Difference between NVARCHAR in Oracle and SQL Server?

Zenil picture Zenil · Aug 20, 2013 · Viewed 51.1k times · Source

We are migrating some data from sql server to oracle. For columns defined as NVARCHAR in SQL server we started creating NVARCHAR columns in Oracle thinking them to be similar..But it looks like they are not.

I have read couple of posts on stackoverflow and want to confirm my findings.

Oracle VARCHAR2 already supports unicode if the database character set is say AL32UTF8 (which is true for our case).

SQLServer VARCHAR does not support unicode. SQLServer explicitly requires columns to be in NCHAR/NVARCHAR type to store data in unicode (specifically in the 2 byte UCS-2 format)..

Hence would it be correct to say that SQL Server NVARCHAR columns can/should be migrated as Oracle VARCHAR2 columns ?

Answer

Justin Cave picture Justin Cave · Aug 20, 2013

Yes, if your Oracle database is created using a Unicode character set, an NVARCHAR in SQL Server should be migrated to a VARCHAR2 in Oracle. In Oracle, the NVARCHAR data type exists to allow applications to store data using a Unicode character set when the database character set does not support Unicode.

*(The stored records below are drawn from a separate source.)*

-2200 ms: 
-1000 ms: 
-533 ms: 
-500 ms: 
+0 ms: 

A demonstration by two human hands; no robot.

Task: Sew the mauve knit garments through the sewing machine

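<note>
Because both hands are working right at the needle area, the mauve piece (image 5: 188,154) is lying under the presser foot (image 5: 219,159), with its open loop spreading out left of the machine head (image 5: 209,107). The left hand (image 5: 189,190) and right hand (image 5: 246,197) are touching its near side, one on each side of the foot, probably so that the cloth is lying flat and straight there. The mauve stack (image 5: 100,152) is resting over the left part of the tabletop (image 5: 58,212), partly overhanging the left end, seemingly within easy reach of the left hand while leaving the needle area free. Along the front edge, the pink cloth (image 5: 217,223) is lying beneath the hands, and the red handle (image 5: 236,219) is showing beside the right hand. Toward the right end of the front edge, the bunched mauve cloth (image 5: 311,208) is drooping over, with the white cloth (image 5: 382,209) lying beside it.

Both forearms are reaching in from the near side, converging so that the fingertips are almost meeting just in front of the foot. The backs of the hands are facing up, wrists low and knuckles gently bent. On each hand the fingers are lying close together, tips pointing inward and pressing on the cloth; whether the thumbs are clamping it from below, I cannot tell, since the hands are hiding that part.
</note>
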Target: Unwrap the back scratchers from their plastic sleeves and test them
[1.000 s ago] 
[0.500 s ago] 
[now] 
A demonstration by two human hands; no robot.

One thing to be aware of in migrating, however, is character length semantics. In SQL Server, a NVARCHAR(20) allocates space for 20 characters which requires up to 40 bytes in UCS-2. In Oracle, by default, a VARCHAR2(20) allocates 20 bytes of storage. In the AL32UTF8 character set, that is potentially only enough space for 6 characters though most likely it will handle much more (a single character in AL32UTF8 requires between 1 and 3 bytes. You probably want to declare your Oracle types as VARCHAR2(20 CHAR) which indicates that you want to allocate space for 20 characters regardless of how many bytes that requires. That tends to be much easier to communicate than trying to explain why some 20 character strings are allowed while other 10 character strings are rejected.

You can change the default length semantics at the session level so that any tables you create without specifying any length semantics will use character rather than byte semantics

ALTER SESSION SET nls_length_semantics=CHAR;

That lets you avoid typing CHAR every time you define a new column. It is also possible to set that at a system level but doing so is discouraged by the NLS team-- apparently, not all the scripts Oracle provides have been thoroughly tested against databases where the NLS_LENGTH_SEMANTICS has been changed. And probably very few third-party scripts have been.